La vicenda legata al mancato rispetto delle ordinanze sindacali relative al divieto di vendita di saponi e detersivi non biodegradabili rappresenta a suo modo l’icona dei paradossi di casa Ischia. Dove anche quella volta in cui si riesce a fare qualcosa di buono, beh quel qualcosa non deve passare dalla teoria alla pratica. Nel senso che i dispositivi ci sono, ma non vengono applicati. E, mi sia consentito, non lo sono nemmeno in maniera blanda, leggera o sperimentale, roba che in ogni caso se non altro basterebbe a far parlare dell’isola verde (una volta tanto, quando per lo mezzo ci sono tematiche ambientali) in maniera lusinghiera regalandoci anche un risalto mediatico che molto spesso non siamo capaci di prenderci lontano dai nostri confini. Ma questa è una pecca vecchia, sulla quale sarebbe finanche inopportuno e stucchevole tornare.
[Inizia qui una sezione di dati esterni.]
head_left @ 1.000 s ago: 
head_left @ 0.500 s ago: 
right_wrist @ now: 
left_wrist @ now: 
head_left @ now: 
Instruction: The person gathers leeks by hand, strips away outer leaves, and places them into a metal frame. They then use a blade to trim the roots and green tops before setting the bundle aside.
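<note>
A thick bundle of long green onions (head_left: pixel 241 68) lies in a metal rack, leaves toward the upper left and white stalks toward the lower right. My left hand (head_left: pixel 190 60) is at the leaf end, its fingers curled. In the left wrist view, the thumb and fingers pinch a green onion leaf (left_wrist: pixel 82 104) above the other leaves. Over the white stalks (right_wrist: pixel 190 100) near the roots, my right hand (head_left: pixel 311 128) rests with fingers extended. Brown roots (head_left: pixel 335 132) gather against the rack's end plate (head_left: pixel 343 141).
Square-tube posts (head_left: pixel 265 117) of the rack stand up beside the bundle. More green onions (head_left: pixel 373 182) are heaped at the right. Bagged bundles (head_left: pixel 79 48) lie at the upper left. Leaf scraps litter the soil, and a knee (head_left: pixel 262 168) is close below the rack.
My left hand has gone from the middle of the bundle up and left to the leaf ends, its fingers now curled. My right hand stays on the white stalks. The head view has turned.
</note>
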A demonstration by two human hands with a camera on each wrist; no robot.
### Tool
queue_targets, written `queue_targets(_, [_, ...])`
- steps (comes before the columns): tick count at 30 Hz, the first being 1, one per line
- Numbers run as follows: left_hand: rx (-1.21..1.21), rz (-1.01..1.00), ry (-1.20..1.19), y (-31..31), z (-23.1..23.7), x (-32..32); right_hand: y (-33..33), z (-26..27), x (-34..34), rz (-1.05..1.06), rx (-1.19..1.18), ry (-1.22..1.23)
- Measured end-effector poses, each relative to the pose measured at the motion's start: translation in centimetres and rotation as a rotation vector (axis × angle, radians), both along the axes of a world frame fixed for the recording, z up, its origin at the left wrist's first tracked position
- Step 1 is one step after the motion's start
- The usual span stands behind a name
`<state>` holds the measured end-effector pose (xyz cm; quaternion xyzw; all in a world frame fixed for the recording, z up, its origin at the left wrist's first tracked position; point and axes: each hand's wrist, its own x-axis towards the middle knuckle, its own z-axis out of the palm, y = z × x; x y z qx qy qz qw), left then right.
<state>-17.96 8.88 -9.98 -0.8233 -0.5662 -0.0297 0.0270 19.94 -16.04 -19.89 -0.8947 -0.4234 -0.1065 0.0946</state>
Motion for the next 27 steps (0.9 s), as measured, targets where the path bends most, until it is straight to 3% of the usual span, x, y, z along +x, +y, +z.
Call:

Ma certo è che sembra di vivere quasi in un film surreale dei fratelli Cohen. E’ come se ci fosse una legge, ma nessuno la facesse osservare. Eppure non bisogna essere dei ferventi e praticanti ambientalisti per capire le ripercussioni positive che il rispetto delle ordinanze sindacali potrebbe portare. Molti lo ignorano e qualcuno non lo dice chiaramente perché per ovvi motivi non si può entrare a gamba tesa e non ci si può mettere contro il “sistema”, ma un territorio come il nostro – se sposasse il cosiddetto “bio” – potrebbe addirittura fare a meno dei depuratori. Strutture che, e questo lo abbiamo ripetuto più volte anche interpellando esperti e pubblicando relazioni decisamente autorevoli, vengono viste come la panacea di tutti i mali ma che invece potrebbero essere una “mina vagante” in una realtà insulare come la nostra che determinate tipologie di scarichi non inquinanti potrebbe smaltirli tranquillamente viste le caratteristiche e le profondità dei nostri mari.

La deformazione professionale mi impone – prima di ritornare a occuparmi della tematica oggetto di questo numero speciale de Il Golfo – una accurata riflessione. Dalle nostre parti sei sindaci hanno avuto un’idea geniale (o meglio, l’ha avuta Mizar, ma perlomeno loro l’hanno recepita, ed è già qualcosa) ma non se ne è praticamente accorto nessuno. Altrove, invece, le cose vanno diversamente. Tanto per dirne una il sindaco delle Isole Tremiti, Antonio Fentini, ha firmato un’ordinanza con la quale, dallo scorso primo maggio, sulle Diomedee sono vietate tutte le stoviglie in plastica e al loro posto potranno essere usati solo contenitori biodegradabili. Chi trasgredirà, commercianti o clienti, sarà multato con una sanzione che va dai 50 ai 500 euro. “Sulle bottiglie, essendo un’isola – ha spiegato il primo cittadino – è ancora complesso da orchestrare questo elemento: ma magari ci arriveremo. Stiamo vedendo il nostro mare ucciso giorno dopo giorno dall’uomo e dovevamo fare qualcosa subito”. Un messaggio che è stato ripreso dagli organi di informazione regionali e nazionali ed ha ricevuto anche il plauso delle associazioni ambientaliste. Che, ovviamente, hanno provveduto ad amplificare il fatto di cronaca garantendo un proficuo ritorno d’immagine alle isole Tremiti. In queste pagine leggerete anche di una serie di alibi più o meno condivisibili accampati da soggetti deputati a questo tipo di controlli, ma uno su tutti – la carenza d’organico – non crediamo appartenga soltanto al territorio dell’isola d’Ischia. Insomma, non vogliamo fare paragoni irriverenti con nessuno, ma l’impressione, alle volte, è che volere sia potere. E che Ischia, per concludere, resti l’isola delle occasioni perdute.